# BSR World GT Spec Tires



## swtour (Oct 8, 2001)

What are the compounds for the BSR World GT Spec Tires?

(Been unable to find the info w/the BSR site down)

I'm hoping to get a couple of these cars together for an exhibition at our LOCAL Club racing, the track is Outdoor Asphalt (unsealed) with medium traction...and I'm not sure if I want to try the SPEC tires, or just stay with something like PURPLE front / PINK rears.

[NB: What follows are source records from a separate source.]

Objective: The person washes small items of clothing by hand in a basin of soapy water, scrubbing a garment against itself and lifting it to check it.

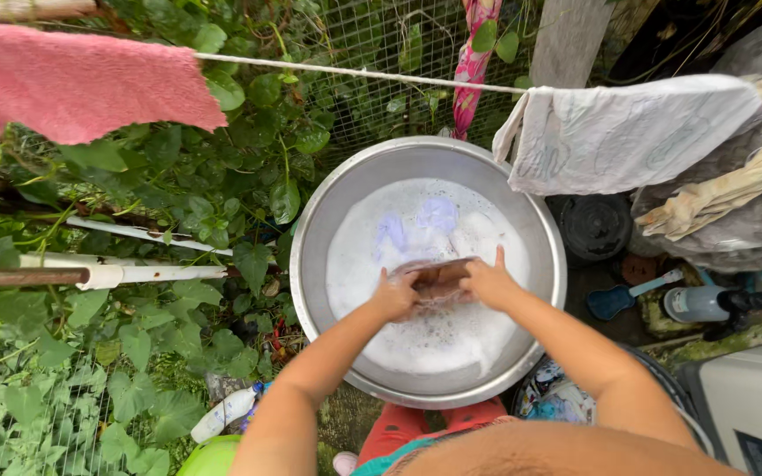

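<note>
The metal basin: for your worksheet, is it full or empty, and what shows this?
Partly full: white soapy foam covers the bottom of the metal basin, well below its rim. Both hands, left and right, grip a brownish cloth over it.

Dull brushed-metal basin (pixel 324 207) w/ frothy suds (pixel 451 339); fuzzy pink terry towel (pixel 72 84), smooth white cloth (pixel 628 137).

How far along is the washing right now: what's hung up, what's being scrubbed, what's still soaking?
Done: a pink towel and a white cloth already hang on the line. In hand: the left hand and right hand grip a brownish garment together over the suds in the metal basin. Left: bluish fabric lies in the foam; anything deeper under it is hidden.
</note>
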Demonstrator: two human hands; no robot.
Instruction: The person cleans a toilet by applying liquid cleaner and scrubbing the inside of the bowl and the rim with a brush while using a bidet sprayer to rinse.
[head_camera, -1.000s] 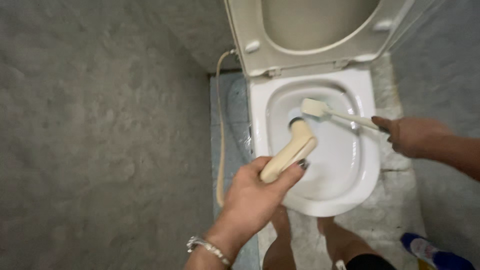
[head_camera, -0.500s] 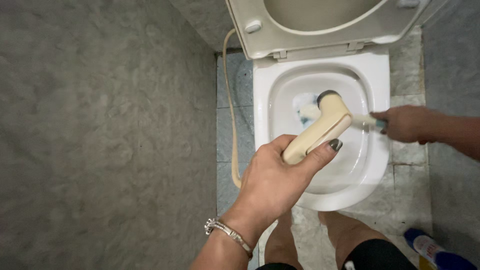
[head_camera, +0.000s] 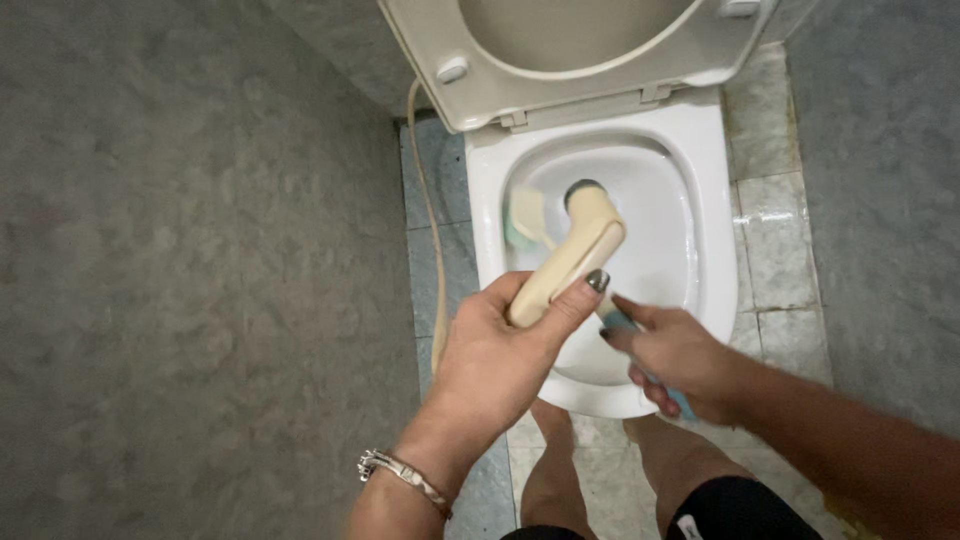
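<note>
My left hand grips a cream bidet sprayer, its nozzle aimed down into the white toilet bowl. Its cream hose runs down the left side of the toilet. My right hand holds the blue-tipped handle of a toilet brush, close to the bowl's front rim. The brush head presses against the bowl's inner left wall, and the sprayer hides part of the brush's shaft. The cream seat and lid are raised.
A grey rough wall stands close on the left and another grey wall on the right. Pale marbled floor tiles surround the toilet. My bare legs stand just in front of the bowl.
My right hand swung from the bowl's right side to its front, and the brush head moved to the left inner wall. The sprayer shifted slightly left.
</note>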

It's been years since I've driven a Pan Car around the lefty/righties

(Sorry posted this in the OVAL section first by mistake)


----------



## rjvk (Aug 27, 2003)

Jaco calls the compound "lilac", I thought BSR called it team purple


----------



## espresso (Jun 20, 2007)

I run Jaco pink rears purple fronts at Crystal Park Raceway. As you are familiar with this track, depending if James lays down traction pink/purples are great and even on dusty days with some Jack the Gripper my Gen X 10 pan car 235mm setup grips very well.


----------



## CDW35 (Jan 17, 2006)

Double Post


----------



## CDW35 (Jan 17, 2006)

rjvk said:


> Jaco calls the compound "lilac", I thought BSR called it team purple


I am pretty sure they call them Team Purple, I could be wrong though....


----------



## hobbyten (Apr 5, 2004)

there lilacs we've been trying them out for a spec tire.


----------